Ms. Collins is a freelance writer and investigator, and her husband, Mr. Frantz, is a former investigations editor for The New York Times and a former managing editor of The Los Angeles Times. He currently works on the staff of the Senate Foreign Relations Committee.
The C.I.A. has never commented on its relationship with the Tinners. But the story has leaked out, in bits and pieces, after news reports of Dr. Khan’s illicit atomic sales forced Pakistan’s government to expose the atomic ring and place Dr. Khan under house arrest. But Pakistan never allowed him to be interrogated by the C.I.A. or international nuclear inspectors, perhaps out of fear that he would implicate other Pakistani senior officials.
As a result, there has never been a full accounting of his activities, few of his associates have been tried or jailed, and there are strong indications that some of his suppliers are still operating.
But if the Pakistanis were worried about revelations surrounding Dr. Khan and whom he might have worked with in the Pakistani military and political hierarchy, the C.I.A. was worried about the Tinners.
The new book says the Bush administration grew so alarmed at possible disclosures of C.I.A. links to the family that in 2006 Secretary of State Condoleezza Rice lobbied Swiss officials to drop their investigation.
The book says the C.I.A. broke into a Tinner home in 2003 and found that the family possessed detailed blueprints for several types of nuclear bombs.
Paula Weiss, a spokeswoman for the C.I.A., declined to comment, and lawyers for the Tinners did not immediately respond to requests for comment. The Tinners have said that they were not aware that the equipment they supplied was intended for nuclear weapons projects.

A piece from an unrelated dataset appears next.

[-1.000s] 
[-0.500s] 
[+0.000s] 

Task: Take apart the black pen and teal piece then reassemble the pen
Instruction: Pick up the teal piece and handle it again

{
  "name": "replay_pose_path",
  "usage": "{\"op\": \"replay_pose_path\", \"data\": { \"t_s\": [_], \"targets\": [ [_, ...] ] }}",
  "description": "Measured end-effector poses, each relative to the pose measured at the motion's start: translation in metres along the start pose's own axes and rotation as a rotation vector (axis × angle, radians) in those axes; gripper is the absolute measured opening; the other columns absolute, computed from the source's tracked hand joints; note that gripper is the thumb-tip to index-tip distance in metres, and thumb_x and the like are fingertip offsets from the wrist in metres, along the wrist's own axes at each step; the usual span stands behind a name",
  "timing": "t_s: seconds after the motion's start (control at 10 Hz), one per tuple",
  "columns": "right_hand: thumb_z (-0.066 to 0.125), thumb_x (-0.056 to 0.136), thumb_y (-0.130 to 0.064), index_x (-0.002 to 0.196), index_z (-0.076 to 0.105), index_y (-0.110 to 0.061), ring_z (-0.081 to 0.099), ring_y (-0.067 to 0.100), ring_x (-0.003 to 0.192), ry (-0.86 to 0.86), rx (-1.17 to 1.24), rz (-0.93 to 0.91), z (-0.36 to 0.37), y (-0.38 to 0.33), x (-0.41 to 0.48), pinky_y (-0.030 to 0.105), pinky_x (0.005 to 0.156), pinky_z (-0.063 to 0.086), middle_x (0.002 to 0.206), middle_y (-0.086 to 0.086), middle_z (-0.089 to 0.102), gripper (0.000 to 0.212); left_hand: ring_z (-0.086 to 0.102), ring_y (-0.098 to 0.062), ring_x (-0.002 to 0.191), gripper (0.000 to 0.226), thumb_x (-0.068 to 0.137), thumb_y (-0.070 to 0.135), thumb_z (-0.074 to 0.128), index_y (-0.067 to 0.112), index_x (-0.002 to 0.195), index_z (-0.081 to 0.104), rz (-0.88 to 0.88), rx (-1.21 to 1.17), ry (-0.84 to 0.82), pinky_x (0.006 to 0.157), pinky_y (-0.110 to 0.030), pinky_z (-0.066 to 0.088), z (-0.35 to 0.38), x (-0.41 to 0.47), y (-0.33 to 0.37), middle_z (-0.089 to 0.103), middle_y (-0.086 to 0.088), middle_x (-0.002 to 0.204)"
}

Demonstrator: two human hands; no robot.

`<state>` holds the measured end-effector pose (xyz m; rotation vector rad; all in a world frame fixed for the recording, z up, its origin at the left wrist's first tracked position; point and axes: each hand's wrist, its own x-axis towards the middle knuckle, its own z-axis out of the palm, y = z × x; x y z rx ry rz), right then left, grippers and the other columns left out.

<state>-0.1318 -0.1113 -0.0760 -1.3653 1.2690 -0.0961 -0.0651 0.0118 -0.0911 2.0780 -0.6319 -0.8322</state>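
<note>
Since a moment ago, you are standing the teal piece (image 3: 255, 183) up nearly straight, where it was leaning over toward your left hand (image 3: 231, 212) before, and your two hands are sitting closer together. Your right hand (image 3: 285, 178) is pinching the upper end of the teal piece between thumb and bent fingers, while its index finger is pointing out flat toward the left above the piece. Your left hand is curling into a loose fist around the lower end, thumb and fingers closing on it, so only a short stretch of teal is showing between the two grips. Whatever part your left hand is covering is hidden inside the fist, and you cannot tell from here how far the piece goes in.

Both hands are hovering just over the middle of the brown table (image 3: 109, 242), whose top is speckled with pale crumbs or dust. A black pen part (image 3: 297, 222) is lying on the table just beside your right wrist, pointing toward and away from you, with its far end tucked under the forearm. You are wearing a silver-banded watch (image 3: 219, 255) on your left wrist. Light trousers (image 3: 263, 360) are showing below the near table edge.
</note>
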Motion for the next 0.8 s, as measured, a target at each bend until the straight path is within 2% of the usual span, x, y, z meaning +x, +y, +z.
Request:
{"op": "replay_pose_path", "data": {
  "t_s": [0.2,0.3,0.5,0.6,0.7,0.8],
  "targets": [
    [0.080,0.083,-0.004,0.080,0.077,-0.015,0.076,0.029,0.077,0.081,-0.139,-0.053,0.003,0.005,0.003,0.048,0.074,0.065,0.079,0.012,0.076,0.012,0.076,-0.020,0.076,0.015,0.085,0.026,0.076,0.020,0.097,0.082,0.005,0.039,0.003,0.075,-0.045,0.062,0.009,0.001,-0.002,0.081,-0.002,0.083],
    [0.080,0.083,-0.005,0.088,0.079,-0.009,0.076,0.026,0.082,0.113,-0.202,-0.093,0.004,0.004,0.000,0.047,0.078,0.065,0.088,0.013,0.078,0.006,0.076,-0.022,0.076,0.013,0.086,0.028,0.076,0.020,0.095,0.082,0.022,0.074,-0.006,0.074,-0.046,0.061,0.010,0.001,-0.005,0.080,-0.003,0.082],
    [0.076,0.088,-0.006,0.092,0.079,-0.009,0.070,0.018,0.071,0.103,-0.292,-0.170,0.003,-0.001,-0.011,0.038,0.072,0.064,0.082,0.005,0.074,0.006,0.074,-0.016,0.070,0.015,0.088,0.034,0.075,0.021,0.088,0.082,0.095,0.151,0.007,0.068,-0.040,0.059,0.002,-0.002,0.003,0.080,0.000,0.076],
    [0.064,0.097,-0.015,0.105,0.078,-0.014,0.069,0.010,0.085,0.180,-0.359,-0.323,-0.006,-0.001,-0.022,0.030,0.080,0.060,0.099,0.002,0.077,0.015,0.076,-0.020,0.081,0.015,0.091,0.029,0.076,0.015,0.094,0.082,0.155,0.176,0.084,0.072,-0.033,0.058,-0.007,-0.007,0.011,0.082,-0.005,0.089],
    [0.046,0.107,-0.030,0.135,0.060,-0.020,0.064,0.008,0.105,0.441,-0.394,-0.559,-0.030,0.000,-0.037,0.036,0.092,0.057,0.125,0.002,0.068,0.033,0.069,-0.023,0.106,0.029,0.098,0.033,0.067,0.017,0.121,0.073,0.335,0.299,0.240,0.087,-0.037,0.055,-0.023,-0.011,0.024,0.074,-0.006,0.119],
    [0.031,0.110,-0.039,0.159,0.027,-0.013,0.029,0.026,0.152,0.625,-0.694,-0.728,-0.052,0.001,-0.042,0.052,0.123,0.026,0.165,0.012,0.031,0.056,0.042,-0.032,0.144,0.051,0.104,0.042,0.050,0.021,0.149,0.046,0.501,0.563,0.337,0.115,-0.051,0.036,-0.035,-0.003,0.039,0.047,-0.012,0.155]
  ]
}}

Based on Swiss investigators’ findings, the book suggests that the bomb designs may have spread to a half dozen outposts of Dr. Khan’s empire around the globe — including Thailand, Malaysia and South Africa — and sharply criticizes the C.I.A. for leaving those plans in the hands of people suspected of being nuclear traffickers.

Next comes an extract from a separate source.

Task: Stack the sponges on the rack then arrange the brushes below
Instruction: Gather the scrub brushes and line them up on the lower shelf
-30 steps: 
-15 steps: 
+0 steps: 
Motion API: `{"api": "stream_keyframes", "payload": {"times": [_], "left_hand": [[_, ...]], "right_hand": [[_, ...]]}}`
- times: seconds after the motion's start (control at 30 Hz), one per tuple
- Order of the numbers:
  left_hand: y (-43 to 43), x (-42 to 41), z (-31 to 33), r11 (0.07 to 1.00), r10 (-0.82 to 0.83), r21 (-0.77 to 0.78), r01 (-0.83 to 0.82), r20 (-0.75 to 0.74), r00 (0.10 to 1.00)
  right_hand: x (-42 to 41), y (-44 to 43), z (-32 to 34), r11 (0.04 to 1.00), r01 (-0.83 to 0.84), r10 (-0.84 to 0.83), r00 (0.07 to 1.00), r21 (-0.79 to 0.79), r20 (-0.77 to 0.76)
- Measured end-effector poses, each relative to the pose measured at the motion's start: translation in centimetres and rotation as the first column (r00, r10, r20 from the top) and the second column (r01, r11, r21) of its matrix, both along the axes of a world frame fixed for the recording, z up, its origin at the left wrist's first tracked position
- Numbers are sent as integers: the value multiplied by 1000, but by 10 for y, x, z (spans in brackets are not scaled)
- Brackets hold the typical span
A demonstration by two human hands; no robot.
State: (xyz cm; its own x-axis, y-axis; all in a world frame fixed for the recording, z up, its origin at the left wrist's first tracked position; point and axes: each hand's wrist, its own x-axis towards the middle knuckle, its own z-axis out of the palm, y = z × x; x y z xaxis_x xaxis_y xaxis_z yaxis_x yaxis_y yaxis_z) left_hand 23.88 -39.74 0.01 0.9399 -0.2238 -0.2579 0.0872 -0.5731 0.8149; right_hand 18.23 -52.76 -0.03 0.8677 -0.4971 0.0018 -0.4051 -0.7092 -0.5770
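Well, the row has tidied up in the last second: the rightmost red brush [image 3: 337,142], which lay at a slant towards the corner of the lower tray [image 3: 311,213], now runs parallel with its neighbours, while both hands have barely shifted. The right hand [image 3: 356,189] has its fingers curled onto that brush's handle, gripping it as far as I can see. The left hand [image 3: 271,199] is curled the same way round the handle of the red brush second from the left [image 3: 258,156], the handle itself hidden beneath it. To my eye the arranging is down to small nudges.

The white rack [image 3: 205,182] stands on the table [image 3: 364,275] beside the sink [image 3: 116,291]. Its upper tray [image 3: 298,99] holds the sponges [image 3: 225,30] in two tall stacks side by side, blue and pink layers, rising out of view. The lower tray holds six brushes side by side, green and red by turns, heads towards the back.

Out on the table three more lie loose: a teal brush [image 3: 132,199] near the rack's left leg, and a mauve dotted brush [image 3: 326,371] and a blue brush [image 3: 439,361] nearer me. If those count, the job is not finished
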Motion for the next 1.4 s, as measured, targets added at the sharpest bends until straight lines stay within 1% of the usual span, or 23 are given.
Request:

In late 2007, the Swiss government, under strong American pressure, decided to drop legal proceedings on espionage charges against the Tinners and other charges against a number of C.I.A. operatives who had operated on Swiss soil in violation of the country’s laws.
In early 2008, the more limited investigation on trafficking charges inched forward with great difficulty because the Swiss government — again at the behest of United States officials — had destroyed an enormous trove of computer files and other material documenting the business dealings of the atomic family. That action led to an uproar in the Swiss Parliament.
But in 2008 Swiss investigators discovered that 39 Tinner files scheduled for destruction had been overlooked, giving the authorities fresh insights into the ring’s operation — and new life for the legal case.
In his news conference on Thursday, Mr. Müller harshly criticized the Swiss government for having “massively interfered in the wheels of justice by destroying almost all the evidence.” He added that the government had also ordered the federal criminal police not to cooperate with his investigation.
If the Tinners are formally charged and their case goes to trial in Switzerland, they face up to 10 years in prison if they are found guilty of breaking laws on the export of atomic goods. All three men spent time in Swiss jails pending the outcome of the espionage and trafficking inquiries. The time they have already spent in jail would count toward any possible sentence.
In early 2009, Marco Tinner was freed after more than three years of investigative detention, and his brother Urs was released in late 2008 after more than four years in jail. Their father, Friedrich, was released in 2006.
Mr. Müller recommended that, in addition to charges of atomic smuggling, Marco Tinner should be accused of money laundering.
The Swiss attorney general is now studying the magistrate’s report and will decide next year whether to file charges against the Swiss family of atomic spies and entrepreneurs.